■ Work item
Report back every line in the data that includes the string "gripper".
[Recorded data Boundary: Start]
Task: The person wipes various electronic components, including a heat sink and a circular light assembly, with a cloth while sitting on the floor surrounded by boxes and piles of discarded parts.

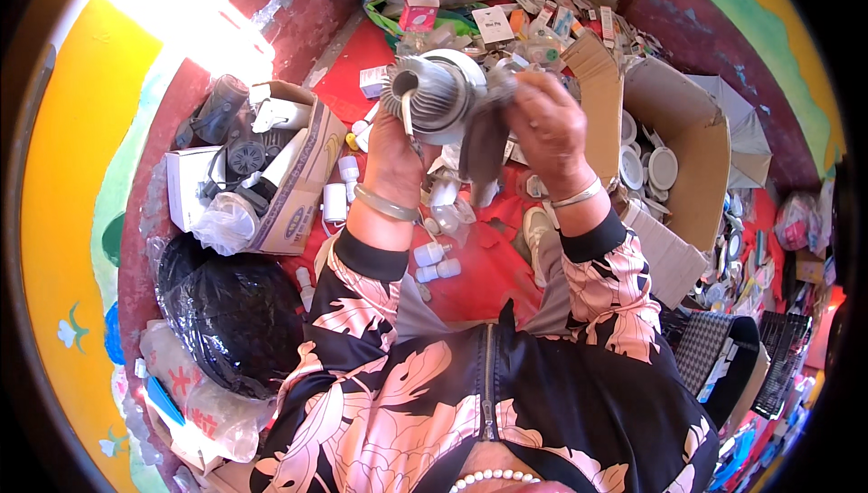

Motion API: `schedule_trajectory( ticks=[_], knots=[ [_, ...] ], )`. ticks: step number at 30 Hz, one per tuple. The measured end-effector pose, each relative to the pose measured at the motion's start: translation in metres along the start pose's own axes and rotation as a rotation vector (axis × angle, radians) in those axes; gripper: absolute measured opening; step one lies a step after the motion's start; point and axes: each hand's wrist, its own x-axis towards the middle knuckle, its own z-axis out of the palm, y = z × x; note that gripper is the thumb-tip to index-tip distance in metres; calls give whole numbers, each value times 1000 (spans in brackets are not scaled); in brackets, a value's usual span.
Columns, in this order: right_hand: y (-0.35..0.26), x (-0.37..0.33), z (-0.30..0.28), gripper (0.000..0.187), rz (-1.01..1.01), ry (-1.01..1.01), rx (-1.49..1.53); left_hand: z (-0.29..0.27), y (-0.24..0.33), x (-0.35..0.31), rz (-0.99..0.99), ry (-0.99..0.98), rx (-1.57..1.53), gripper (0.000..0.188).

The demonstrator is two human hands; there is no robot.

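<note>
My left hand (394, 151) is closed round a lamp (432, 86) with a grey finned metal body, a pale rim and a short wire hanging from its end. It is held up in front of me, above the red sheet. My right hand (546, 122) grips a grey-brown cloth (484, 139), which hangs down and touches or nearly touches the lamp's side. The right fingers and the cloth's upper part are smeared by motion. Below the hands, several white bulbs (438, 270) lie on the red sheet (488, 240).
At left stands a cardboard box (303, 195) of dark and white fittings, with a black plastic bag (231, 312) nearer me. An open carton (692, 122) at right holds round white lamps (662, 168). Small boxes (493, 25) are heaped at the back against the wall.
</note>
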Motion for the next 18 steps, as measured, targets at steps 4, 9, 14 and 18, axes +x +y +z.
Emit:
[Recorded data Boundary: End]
■ Solved exercise
Motion API: `schedule_trajectory( ticks=[_], knots=[ [_, ...] ], )`. ticks: step number at 30 Hz, one per tuple. The measured end-effector pose, each relative to the pose measured at the motion's start: translation in metres along the start pose's own axes and rotation as a rotation vector (axis × angle, radians) in those axes; gripper: absolute measured opening; step one lies a step after the motion's start; point and axes: each hand's wrist, its own x-axis towards the middle knuckle, its own z-axis out of the palm, y = z × x; note that gripper is the thumb-tip to index-tip distance in metres; calls give whole numbers, each value times 1000 (spans in brackets are not scaled); in brackets, a value's usual span.
Columns, in this order: right_hand: y (-0.35..0.26), x (-0.37..0.33), z (-0.30..0.28), gripper (0.000..0.187), rz (-1.01..1.01), ry (-1.01..1.01), rx (-1.49..1.53); left_hand: z (-0.29..0.27), y (-0.24..0.33), x (-0.35..0.31), rz (-0.99..0.99), ry (-0.99..0.98), rx (-1.57..1.53), gripper (0.000..0.188).

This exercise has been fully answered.